From Grounded Theory to Saucy Tales

I started my part-time PhD eighteen months ago, with subject interests in the philosophy of the sublime regarding perceptive experiences, and how this fed into a crossover of interior and exterior landscapes as regards architecture, electromagnetism and the home. Looking back, one main concern was the amount (or lack of) of value that was placed on individual experiential research. As an artist, I encountered many problems in the understanding of methodology, as the outcome of my studio-practice was still the art object. For individual practitioners, the move to the current research framework from a working method that encompasses studio-practice, can become problematic, as for many, the methodological process is bound up with intuition and resides in the object of production as a somewhat unexplainable quality. Artists that follow the premise that their research is practice, and therefore the outcomes are art objects, then face a kind of ‘Backward Thinking’ that can be counter-productive and goes against the momentum of practice itself.

Backward Thinking occurs when a researcher is forced to stop the flow of their study, to reflect upon and theorise about the intuitive methodologies contained in the object artwork. This is not to say that reflection and theorising are not palpable to an artistic PhD, but that the staccatory movement and removal of focus from a mainly forward journey is. To really question my methodological approach, and to try to understand the experiential aspects of research on a much deeper level, it made the utmost sense to incorporate my swimming habit into my study. By placing myself in this performative position and becoming on occasion, the artwork so to speak, I was able to view my methods and methodology (ie: making and production of artwork) as a process rather than an outcome. The situating of research within the particularity of a life is rather, in the most rigorous sense of the term, improvised around an experientially-rooted set of themes that are intensified over time through a combination of affirmation, concentration and repetition.

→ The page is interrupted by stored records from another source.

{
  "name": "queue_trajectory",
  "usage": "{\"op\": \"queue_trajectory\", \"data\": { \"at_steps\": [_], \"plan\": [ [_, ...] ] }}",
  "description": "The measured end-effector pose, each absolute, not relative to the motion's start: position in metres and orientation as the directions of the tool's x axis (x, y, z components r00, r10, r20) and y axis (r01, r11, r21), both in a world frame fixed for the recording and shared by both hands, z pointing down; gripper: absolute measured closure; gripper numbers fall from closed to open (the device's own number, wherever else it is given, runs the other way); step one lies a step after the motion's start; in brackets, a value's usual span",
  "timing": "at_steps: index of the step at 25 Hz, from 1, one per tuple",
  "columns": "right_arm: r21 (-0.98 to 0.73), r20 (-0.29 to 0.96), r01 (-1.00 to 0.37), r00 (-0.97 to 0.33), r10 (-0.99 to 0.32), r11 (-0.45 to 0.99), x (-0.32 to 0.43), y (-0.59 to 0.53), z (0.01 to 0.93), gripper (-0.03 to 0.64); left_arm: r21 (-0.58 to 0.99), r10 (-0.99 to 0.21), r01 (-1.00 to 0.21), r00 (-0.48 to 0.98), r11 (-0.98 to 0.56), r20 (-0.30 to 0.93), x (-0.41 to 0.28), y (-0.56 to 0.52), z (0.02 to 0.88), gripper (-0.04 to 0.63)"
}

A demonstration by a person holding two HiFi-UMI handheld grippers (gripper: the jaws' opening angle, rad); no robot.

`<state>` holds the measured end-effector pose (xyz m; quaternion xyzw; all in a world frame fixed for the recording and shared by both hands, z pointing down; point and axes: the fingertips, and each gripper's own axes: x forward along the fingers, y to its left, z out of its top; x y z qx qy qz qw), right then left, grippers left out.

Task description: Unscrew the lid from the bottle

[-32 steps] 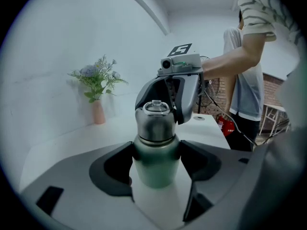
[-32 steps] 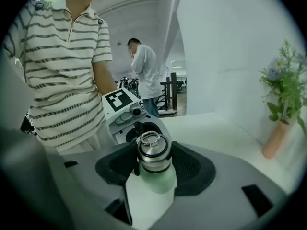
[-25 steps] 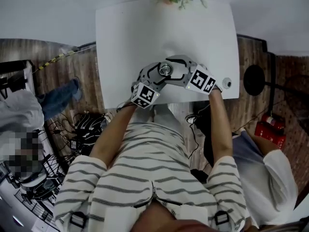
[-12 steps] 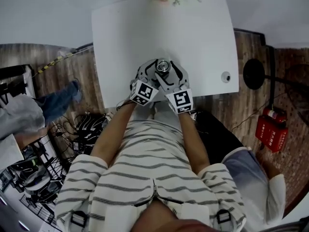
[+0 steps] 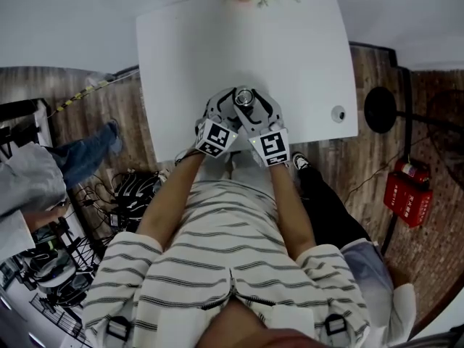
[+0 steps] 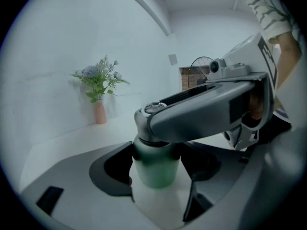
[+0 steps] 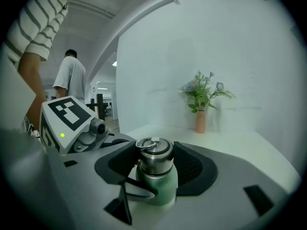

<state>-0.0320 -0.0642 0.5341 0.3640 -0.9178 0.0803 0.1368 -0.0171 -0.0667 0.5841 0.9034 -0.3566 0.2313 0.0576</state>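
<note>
the left gripper (image 6: 156, 166) has its jaws pinched on the green body of the bottle (image 6: 153, 175), which stands upright near the front edge of the white tabletop (image 5: 304, 56). the right gripper (image 7: 154, 163) reaches in from the other side, its jaws closing around the steel lid (image 7: 154, 157), pads just beside it.

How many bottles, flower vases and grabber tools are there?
bottle: 1
flower vase: 1
tools: 2, the left tool gripping the bottle, the right tool with jaws closing round the lid
Total: 4
</note>
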Motion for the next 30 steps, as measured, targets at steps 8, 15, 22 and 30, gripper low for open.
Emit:
{"op": "queue_trajectory", "data": {
  "at_steps": [8, 15, 22, 30],
  "plan": [
    [-0.012, 0.324, -0.378, -0.877, -0.354, 0.926, -0.032, -0.058, 0.533, 0.365, -0.057, -0.611, -0.667, 0.641, -0.743, 0.464, -0.017, -0.065, 0.584, 0.287],
    [-0.050, 0.331, -0.202, -0.927, -0.174, 0.978, -0.029, -0.058, 0.532, 0.364, -0.062, -0.608, -0.661, 0.646, -0.748, 0.461, -0.016, -0.066, 0.584, 0.285],
    [-0.041, 0.342, -0.100, -0.936, -0.080, 0.994, -0.028, -0.057, 0.519, 0.360, -0.059, -0.605, -0.659, 0.648, -0.750, 0.463, -0.017, -0.065, 0.584, 0.285],
    [-0.102, 0.235, -0.316, -0.929, -0.286, 0.943, -0.013, -0.072, 0.496, 0.359, -0.025, -0.608, -0.670, 0.658, -0.742, 0.444, -0.019, -0.064, 0.577, 0.276]
  ]
}}
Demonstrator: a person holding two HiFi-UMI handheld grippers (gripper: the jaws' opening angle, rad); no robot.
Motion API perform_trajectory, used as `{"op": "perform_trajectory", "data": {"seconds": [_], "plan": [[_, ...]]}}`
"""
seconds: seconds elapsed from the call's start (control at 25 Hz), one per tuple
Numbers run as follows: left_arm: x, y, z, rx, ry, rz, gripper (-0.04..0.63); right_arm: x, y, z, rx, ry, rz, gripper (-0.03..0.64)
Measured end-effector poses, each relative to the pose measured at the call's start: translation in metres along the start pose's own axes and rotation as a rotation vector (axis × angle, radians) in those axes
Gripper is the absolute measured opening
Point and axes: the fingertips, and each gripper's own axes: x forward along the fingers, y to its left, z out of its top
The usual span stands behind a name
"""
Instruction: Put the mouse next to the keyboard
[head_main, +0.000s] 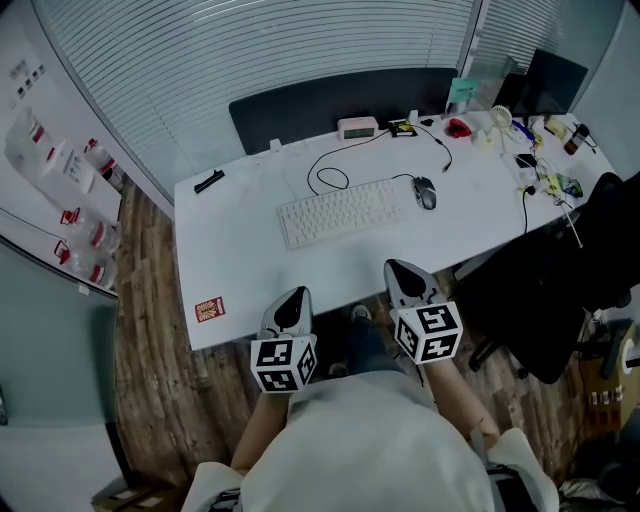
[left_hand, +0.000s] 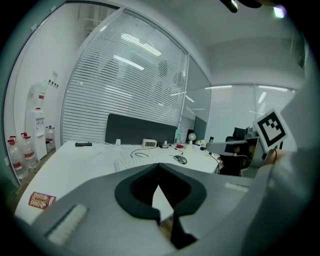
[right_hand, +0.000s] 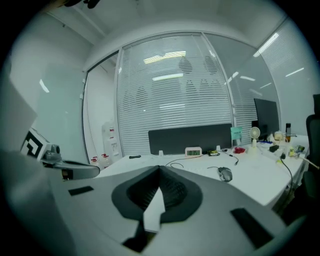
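A grey wired mouse (head_main: 425, 192) lies on the white desk (head_main: 240, 280) just right of the white keyboard (head_main: 343, 211), a small gap between them. The mouse (left_hand: 181, 159) also shows far off in the left gripper view, and as a small mouse (right_hand: 225, 173) in the right gripper view. Both grippers hang short of the desk's near edge, close to the person's body. My left gripper (head_main: 291, 301) is shut with nothing between its jaws. My right gripper (head_main: 404, 272) is shut and empty too, its tip over the desk's front edge.
A black cable loops behind the keyboard toward a small clock (head_main: 357, 128). A dark screen panel (head_main: 340, 105) lines the desk's far edge. Clutter and cables crowd the desk's right end (head_main: 530, 150). A black office chair (head_main: 560, 280) stands right. A red sticker (head_main: 209, 309) marks the near left corner.
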Motion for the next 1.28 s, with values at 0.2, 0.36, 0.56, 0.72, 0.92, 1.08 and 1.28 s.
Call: {"op": "perform_trajectory", "data": {"seconds": [0.2,0.36,0.56,0.72,0.92,1.08,1.28], "plan": [[-0.008,-0.006,-0.004,0.009,-0.003,-0.017,0.009,-0.011,0.012,-0.006,0.011,-0.013,0.012,0.002],[-0.012,-0.008,-0.002,0.016,-0.006,-0.024,0.011,-0.014,0.019,-0.005,0.005,-0.030,0.030,0.002],[-0.014,-0.007,-0.003,0.021,-0.004,-0.026,0.010,-0.014,0.023,-0.001,-0.008,-0.054,0.034,0.002],[-0.013,-0.010,-0.003,0.022,-0.001,-0.032,0.010,-0.015,0.022,-0.001,-0.003,-0.056,0.038,0.002],[-0.012,-0.011,-0.003,0.024,0.003,-0.036,0.009,-0.014,0.023,-0.001,0.002,-0.054,0.053,0.002],[-0.010,-0.012,-0.003,0.022,0.006,-0.036,0.010,-0.013,0.021,0.000,0.001,-0.054,0.056,0.002],[-0.007,-0.010,-0.001,0.023,0.007,-0.035,0.011,-0.010,0.019,0.002,0.001,-0.055,0.060,0.002]]}}
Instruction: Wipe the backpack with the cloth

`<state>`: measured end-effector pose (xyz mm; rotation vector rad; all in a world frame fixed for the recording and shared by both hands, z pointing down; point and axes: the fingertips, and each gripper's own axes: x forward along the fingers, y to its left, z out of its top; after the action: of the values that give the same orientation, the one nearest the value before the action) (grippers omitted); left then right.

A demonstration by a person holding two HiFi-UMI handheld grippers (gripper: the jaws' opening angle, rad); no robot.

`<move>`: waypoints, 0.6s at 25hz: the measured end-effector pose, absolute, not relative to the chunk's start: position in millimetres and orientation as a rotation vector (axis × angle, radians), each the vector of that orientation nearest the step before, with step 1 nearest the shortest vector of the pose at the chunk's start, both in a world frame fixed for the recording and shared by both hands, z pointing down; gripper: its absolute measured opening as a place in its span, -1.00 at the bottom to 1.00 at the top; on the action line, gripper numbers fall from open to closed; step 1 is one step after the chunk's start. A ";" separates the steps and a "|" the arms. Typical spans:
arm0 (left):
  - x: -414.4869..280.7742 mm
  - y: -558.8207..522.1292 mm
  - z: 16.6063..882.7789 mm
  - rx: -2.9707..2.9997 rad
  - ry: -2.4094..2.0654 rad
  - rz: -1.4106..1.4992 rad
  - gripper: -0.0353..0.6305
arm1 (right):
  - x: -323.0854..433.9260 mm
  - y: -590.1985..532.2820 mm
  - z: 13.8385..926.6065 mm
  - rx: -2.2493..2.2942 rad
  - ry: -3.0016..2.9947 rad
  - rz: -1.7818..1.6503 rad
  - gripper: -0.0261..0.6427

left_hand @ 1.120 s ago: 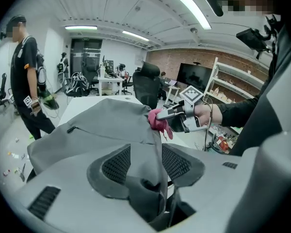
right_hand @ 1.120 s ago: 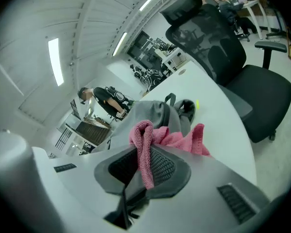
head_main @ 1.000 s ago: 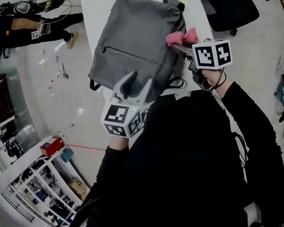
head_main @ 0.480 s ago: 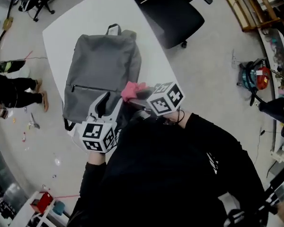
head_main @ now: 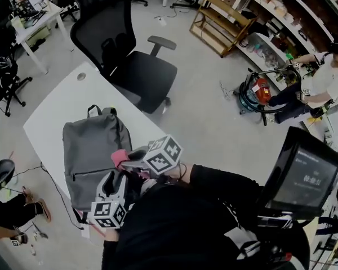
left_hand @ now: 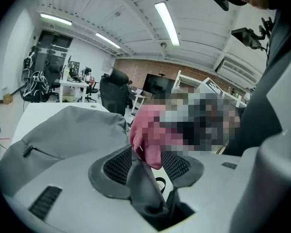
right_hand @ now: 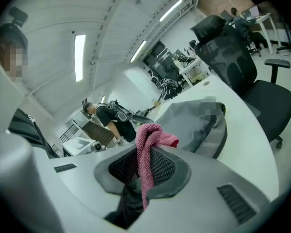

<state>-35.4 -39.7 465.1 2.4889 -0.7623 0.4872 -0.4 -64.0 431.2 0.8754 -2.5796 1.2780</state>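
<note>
Your backpack (head_main: 93, 151) lies flat on the white table (head_main: 48, 114), but the pink cloth (right_hand: 146, 147) has come up off it, pinched tight in your right gripper (right_hand: 144, 168) and hanging clear. Your left gripper (left_hand: 146, 169) has just been closing on a fold of the backpack's grey fabric, so I judge no wiping happens until the cloth goes back down

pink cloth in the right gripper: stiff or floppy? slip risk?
Likely floppy: the pink cloth folds over limply above the shut right gripper. Probably light: one pinch holds it up. Ribbed weave suggests it won't slip easily.
</note>
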 end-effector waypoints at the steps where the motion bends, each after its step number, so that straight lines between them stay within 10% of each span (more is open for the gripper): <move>1: -35.3 -38.9 464.0 2.495 -0.747 0.473 -0.29 | 1.1 -66.7 422.7 0.921 -2.611 1.271 -0.74; 15: -29.9 -31.7 452.2 2.571 -0.596 0.454 -0.32 | 37.2 -37.3 411.0 1.356 -2.639 1.017 -0.74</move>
<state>-29.9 -31.7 452.2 2.5706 -0.5961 0.4537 37.2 -37.3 411.0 1.3562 -2.6393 1.0171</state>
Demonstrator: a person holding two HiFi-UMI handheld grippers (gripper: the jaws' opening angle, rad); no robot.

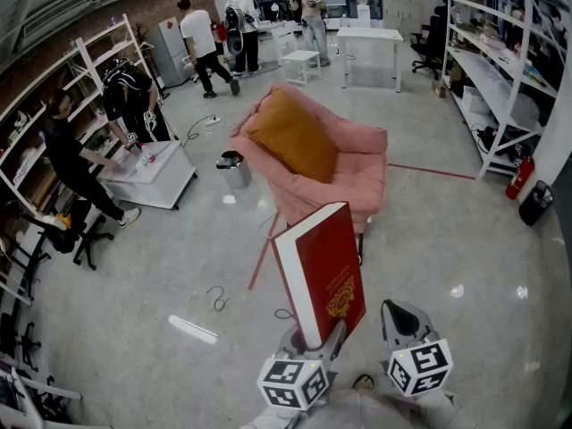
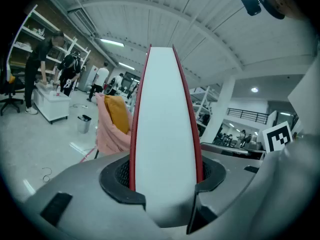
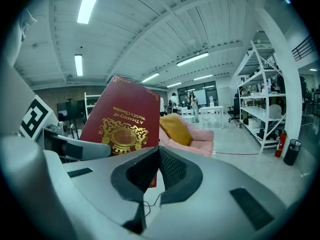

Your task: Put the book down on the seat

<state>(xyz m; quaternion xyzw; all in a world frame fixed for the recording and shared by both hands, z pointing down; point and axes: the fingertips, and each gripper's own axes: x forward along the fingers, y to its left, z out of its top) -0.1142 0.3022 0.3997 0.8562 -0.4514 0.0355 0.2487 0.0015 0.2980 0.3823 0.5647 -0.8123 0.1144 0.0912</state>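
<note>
A thick red book (image 1: 326, 271) with gold print stands upright in front of me, its lower end clamped in my left gripper (image 1: 322, 338). In the left gripper view its white page edge (image 2: 165, 124) fills the gap and both pads press on the red covers, so my left gripper (image 2: 165, 184) is shut on it. My right gripper (image 1: 399, 315) hangs just right of the book, jaw tips together on nothing; it (image 3: 156, 154) sees the book's cover (image 3: 122, 124) to its left. The pink seat (image 1: 362, 172) with an orange cushion (image 1: 290, 137) stands on the floor beyond the book.
A small bin (image 1: 234, 170) stands left of the seat. A low white table (image 1: 156, 177) with people at it is at the left, with more people and a white table (image 1: 371, 38) at the back. Shelving (image 1: 500, 79) and a fire extinguisher (image 1: 520, 177) line the right. A cable (image 1: 214, 298) lies on the floor.
</note>
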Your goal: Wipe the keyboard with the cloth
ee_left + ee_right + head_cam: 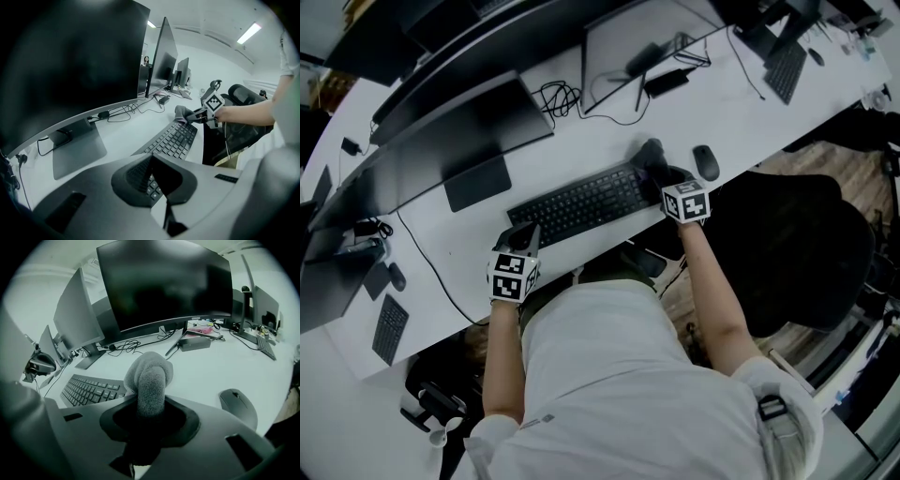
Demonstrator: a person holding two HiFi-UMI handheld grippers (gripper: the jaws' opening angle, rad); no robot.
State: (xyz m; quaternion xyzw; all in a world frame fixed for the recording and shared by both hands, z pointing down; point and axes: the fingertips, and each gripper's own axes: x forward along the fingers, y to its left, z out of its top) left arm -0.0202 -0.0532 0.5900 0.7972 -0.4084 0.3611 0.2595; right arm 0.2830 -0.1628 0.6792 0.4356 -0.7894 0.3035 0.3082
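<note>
**Head view.** The black keyboard (577, 202) lies on the white desk (609, 127). Its long axis is parallel to the desk's near edge and climbs from lower left to upper right. The left gripper (525, 236) is at the keyboard's left end and the right gripper (654, 167) is at its right end. A grey cloth (649, 152) bunches at the right gripper's tip, over the keyboard's far right corner. A computer mouse (705, 161) sits just beside that corner. A monitor (459, 141) stands behind the keyboard.

**Left gripper view.** The keyboard (173, 138) runs away from the camera toward the upper right. The left gripper (151, 161) has its 2 jaws drawn together at the tips, with nothing gripped between them. Keys show in the gap behind the tips, so the jaws are over the keyboard's near end, but whether they touch it cannot be told. At the keyboard's far end, the right gripper (193, 116) presses the cloth (183, 112) onto the last keys. A curved monitor (70, 70) fills the left side of the view.

**Right gripper view.** The right gripper (150, 420) is clenched on the cloth (149, 376). A folded roll of the cloth stands up out of the jaws and hides their tips. The keyboard (91, 389) stretches leftward from beneath the cloth, and its right end disappears under the fabric. The mouse (239, 406) lies to the right, apart from the cloth. The monitor (164, 282) faces the camera.
</note>
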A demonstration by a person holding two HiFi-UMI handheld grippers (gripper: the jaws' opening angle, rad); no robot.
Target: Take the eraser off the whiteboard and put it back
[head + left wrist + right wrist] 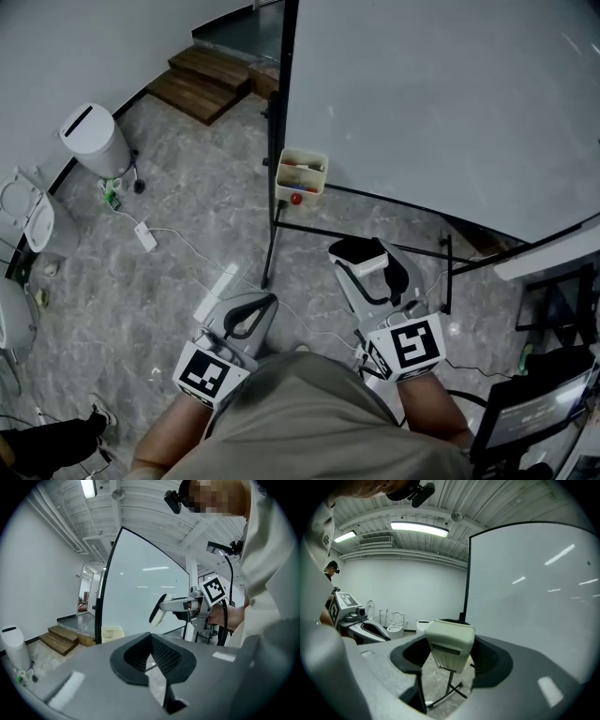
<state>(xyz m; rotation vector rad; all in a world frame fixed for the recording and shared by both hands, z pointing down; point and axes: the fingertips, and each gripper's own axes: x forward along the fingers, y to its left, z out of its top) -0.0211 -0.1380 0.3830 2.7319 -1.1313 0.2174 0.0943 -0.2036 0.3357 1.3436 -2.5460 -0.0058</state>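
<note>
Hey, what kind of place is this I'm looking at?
Probably an indoor test or workshop space, not a home or office: a freestanding whiteboard stands on a bare stone-patterned floor, loose toilets sit along the wall, and wooden steps lead off in a corner.

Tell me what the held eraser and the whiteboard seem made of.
The eraser has a cream, matte plastic body with rounded edges; its dark face is probably felt. The whiteboard is a glossy white panel with sharp light reflections, perhaps coated steel or melamine.

Head view steeply down; gripper views near-level, all sharing whiteboard.
</note>
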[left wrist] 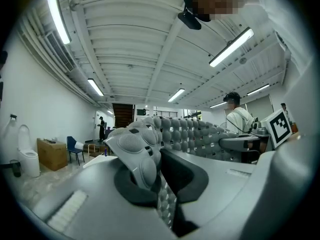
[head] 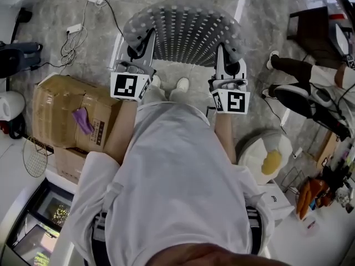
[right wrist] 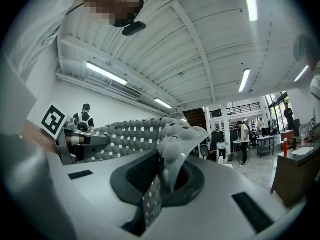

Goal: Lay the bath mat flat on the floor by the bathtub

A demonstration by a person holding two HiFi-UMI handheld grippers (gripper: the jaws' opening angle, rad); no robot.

This in turn, leads to a mode of research that is radically unmethodological while, at the same time, being almost obsessively methodical.Peters, G, The Aestheticisation of Research in the Thought of Maurice Blanchot, International Journal of Education and the Arts, Vol 4 No 2, 2003

This was the first step in releasing my shackles from a seemingly restrictive research framework. With a greater understanding of methods and categories, the placing together of seemingly opposing or random methodological approaches, could actually allow me to produce a creative study that gave freedom from the massively textual heavyweight of the theoretical thesis, rather than restrict it. In my explorations of HMS Saucy, a sunken wreck in the Firth of Forth that will be the focus of my study, I can by contextualising myself within methodological approaches rather than a history of art or philosophy, play the role of the expert whilst maintaining artistic freedom. The thesis then takes the form of data such as graphs, interviews, measurements, recordings and creative writing, rather than an ‘academic’ text. By combining methodologies such as Grounded Theory and Reduction, I am using the generation of theory from data to open up my exploration, yet making experiments and frameworks that can reduce it respectively. In effect I will produce a myth of my own making, a unique version of truth in relation to one specific site. The actual physical thesis then is a methodology in itself, and will take the form of a Frame-Tale, a collection of books that individually tell a story, but collectively show a bigger picture. The contextualisation will thus be my transfer report, and will appear as the guide-book or instruction manual for the less technically inclined.

In my short presentation at Taxi to Praxi I will talk more about my subjects of study, my interest in categorisation and how this led to Saucy Tales. I will also talk about how in producing data for research, a platform like TNL is an essential method in my process. I will end with a question, over whether or not a categorisation methodology such as Grounded Theory (which means a theory uniquely intrinsic to the subject) would be of any use in working out a generalised theory of Open Source.